2-Year Note Futures Tick to Be Reduced by Half, Effective Jan 13

Discussion in 'Financial Futures' started by ETJ, Jan 7, 2019.

  1. ETJ



    2-Year Note Futures Tick to Be Reduced by Half, Effective Jan 13
    As a reminder, CME Group will reduce the minimum price increment for 2-Year Treasury Note futures by half (to 1/8 of 1/32nd) effective Sunday, January 13, 2019.

    The decision to reduce the minimum tick was prompted by client demand, broad market validation and analysis of resting liquidity.

    For more information, the following resources are available:

    ➜ Client Impact Assessment

    ➜ Special Executive Report (SER)
  2. eurusdzn


    Who loses here with this adjustment?
  3. Robert Morse

    Robert Morse Sponsor

    I would think a MM would prefer wider tick sizes. I know I would if I were an automated MM.
  4. maxinger


    This is bad !!
    It make the trading ladder even much more longer.

    In certain cases, it increases the number of digits.
    look at jpy price. it is now at
    ie 8 digits.
    Old people like me wouldn't be able to see those numbers clearly.

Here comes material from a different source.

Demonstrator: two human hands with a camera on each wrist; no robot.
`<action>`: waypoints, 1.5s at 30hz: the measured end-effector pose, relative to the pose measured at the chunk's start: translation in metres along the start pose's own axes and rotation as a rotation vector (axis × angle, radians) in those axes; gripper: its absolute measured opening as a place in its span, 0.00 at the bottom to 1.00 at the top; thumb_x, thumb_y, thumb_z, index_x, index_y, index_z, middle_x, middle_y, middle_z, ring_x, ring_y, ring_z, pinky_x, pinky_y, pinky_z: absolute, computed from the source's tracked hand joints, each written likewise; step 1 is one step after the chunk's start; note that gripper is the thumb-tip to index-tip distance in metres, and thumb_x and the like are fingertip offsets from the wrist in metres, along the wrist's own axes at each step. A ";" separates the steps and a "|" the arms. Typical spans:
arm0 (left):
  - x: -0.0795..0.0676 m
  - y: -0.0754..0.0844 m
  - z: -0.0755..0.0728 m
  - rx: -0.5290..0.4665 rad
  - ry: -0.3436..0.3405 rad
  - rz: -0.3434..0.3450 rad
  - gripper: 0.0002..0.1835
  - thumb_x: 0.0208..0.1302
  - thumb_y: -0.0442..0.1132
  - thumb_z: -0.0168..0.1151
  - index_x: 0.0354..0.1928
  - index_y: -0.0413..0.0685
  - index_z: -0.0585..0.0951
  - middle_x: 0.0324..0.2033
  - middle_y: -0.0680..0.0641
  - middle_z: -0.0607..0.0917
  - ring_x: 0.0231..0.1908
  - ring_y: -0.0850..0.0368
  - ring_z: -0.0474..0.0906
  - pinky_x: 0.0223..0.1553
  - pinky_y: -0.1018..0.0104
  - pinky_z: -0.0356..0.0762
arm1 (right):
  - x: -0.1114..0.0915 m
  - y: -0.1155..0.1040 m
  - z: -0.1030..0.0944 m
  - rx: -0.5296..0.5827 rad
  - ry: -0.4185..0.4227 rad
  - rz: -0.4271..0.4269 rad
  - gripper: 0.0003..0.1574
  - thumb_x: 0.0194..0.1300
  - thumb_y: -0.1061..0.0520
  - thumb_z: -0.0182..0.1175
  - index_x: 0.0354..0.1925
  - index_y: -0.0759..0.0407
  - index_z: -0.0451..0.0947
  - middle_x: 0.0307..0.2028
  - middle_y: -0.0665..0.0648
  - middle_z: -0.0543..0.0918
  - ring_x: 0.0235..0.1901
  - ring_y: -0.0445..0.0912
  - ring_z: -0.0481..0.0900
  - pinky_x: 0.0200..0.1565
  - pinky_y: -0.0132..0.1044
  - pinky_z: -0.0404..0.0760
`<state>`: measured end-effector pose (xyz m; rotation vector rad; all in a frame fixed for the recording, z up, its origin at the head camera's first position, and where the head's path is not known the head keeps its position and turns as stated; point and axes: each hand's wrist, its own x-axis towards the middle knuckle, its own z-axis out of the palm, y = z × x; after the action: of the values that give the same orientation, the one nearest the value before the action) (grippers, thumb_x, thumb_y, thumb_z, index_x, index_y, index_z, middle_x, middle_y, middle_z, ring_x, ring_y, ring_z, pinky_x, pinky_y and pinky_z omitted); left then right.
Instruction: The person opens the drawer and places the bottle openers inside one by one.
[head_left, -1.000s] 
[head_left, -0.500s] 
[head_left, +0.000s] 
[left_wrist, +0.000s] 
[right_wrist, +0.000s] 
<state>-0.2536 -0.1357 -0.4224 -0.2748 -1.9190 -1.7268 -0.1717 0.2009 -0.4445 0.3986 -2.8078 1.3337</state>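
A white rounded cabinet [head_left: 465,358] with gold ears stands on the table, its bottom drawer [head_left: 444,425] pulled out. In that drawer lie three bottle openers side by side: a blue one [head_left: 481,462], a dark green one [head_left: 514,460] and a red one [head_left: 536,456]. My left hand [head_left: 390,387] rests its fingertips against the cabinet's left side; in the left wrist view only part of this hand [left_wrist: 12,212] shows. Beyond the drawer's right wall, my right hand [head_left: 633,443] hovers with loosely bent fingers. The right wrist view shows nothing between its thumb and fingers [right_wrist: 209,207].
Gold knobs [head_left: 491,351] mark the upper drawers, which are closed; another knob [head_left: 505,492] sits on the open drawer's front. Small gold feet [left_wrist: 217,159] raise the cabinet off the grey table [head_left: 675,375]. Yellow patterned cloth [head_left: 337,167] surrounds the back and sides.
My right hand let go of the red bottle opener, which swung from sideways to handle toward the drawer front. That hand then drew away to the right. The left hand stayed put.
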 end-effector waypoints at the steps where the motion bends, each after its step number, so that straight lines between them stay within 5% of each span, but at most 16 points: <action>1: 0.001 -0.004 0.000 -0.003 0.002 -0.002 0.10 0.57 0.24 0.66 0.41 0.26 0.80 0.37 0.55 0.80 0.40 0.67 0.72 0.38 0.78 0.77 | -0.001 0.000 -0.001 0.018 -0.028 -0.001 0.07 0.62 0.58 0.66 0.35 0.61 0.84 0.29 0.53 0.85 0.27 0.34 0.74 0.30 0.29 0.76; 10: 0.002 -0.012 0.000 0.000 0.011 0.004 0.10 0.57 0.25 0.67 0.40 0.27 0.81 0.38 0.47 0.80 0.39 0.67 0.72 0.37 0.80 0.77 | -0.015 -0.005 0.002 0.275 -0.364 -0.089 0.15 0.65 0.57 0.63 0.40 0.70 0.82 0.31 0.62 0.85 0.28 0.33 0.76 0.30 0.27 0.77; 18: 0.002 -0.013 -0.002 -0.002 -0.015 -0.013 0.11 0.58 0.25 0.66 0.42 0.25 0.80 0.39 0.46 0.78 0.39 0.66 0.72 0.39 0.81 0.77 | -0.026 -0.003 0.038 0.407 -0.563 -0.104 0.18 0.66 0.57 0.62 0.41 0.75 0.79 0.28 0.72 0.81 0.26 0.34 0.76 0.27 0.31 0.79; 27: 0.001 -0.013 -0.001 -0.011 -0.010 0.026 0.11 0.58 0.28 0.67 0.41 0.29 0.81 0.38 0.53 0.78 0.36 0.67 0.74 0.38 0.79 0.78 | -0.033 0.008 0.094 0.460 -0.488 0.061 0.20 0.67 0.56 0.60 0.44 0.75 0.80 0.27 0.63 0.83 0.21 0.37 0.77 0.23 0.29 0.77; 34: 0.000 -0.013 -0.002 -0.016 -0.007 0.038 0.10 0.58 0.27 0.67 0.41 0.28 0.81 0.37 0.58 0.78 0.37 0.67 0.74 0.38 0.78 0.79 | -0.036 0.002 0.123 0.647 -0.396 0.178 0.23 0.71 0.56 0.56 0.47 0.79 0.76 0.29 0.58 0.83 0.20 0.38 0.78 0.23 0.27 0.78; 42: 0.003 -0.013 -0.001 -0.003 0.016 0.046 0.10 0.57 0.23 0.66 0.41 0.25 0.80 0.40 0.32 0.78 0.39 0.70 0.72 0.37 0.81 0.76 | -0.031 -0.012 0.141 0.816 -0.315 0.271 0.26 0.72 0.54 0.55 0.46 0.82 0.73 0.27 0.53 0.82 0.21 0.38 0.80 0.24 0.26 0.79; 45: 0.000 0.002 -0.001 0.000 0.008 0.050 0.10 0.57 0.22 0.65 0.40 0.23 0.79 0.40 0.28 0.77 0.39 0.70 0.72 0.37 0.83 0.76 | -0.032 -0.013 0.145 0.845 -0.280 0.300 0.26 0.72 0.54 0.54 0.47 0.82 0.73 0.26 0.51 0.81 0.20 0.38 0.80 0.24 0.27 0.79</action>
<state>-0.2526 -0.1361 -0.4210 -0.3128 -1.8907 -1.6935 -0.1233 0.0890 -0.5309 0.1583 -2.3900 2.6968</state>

    I like crude oil (48.85) and Natural Gas (2.970) the best.
    Tick size just nice, and only 4 digits
    Palindrome likes this.
  5. Thank you for this heads-up. Reading the documentation I get the impression that this is only being done for the 2-year notes, not for any other instrument. The 2-year notes seem to function as guinea pig to test whether all systems are able to handle nine digit accuracy.
  6. all for reduced tick size but they need to translate that into something simple. in the old days we traded bonds in 32/s and it was quoted that way as well. but i guess moobeam programmers never learned fractions as the old guys died off.
    dano0726 likes this.
  7. Robert Morse

    Robert Morse Sponsor

    I hated learning fractions. I had to hand signal them and do the math quickly. Not my best quality. A typical order was XYZ, July 45, buy calls, sell puts 7/16 credit 100X-GO. I'd have less than a 30 seconds to get to the option post, find the strike, do the math and tell the specialist what I wanted to do on the two legs before 5 other brokers ran in to take advantage of put/call parity being off. Equity options not futures.
  8. i'm a carpenter by trade lol. so i love fractions maybe that's why i specialized in trading bonds, i just understood it and it was familiar.
    HelloDollar likes this.
  9. Robert Morse

    Robert Morse Sponsor

    I was much better at working reversals for customers not held. I would stand in a busy crowd, knowing what the customer wanted to do with their limits, and bid for calls. Puts were easy to sell as there were always bids. Then have the customer do the stock as I bought calls. It was fun and taught me a process before I started to trade for myself. I was able to do them for net credits or even and Fed Funds were well over 10% back then. Fun!!
    MarkBrown likes this.
  10. bone

    bone ET Sponsor

    This will likely ruin what was left of the market in the futures. It might benefit the basis traders - but only if they get filled. And therein lies the problem. You aren't going to find locals to buy bids and sell offers (make markets) at such narrow bid-ask spreads. It might also benefit inter market spreads if there is liquidity available at that level of granularity. But again, you're going to have a very hard time attracting consistent market making at that granularity and if a local scratches a thousand or more futures a day just to make 1/8th tic you've worked for the CME and your FCM and pocketed very little for yourself.

    The math for liquidity providers is not good.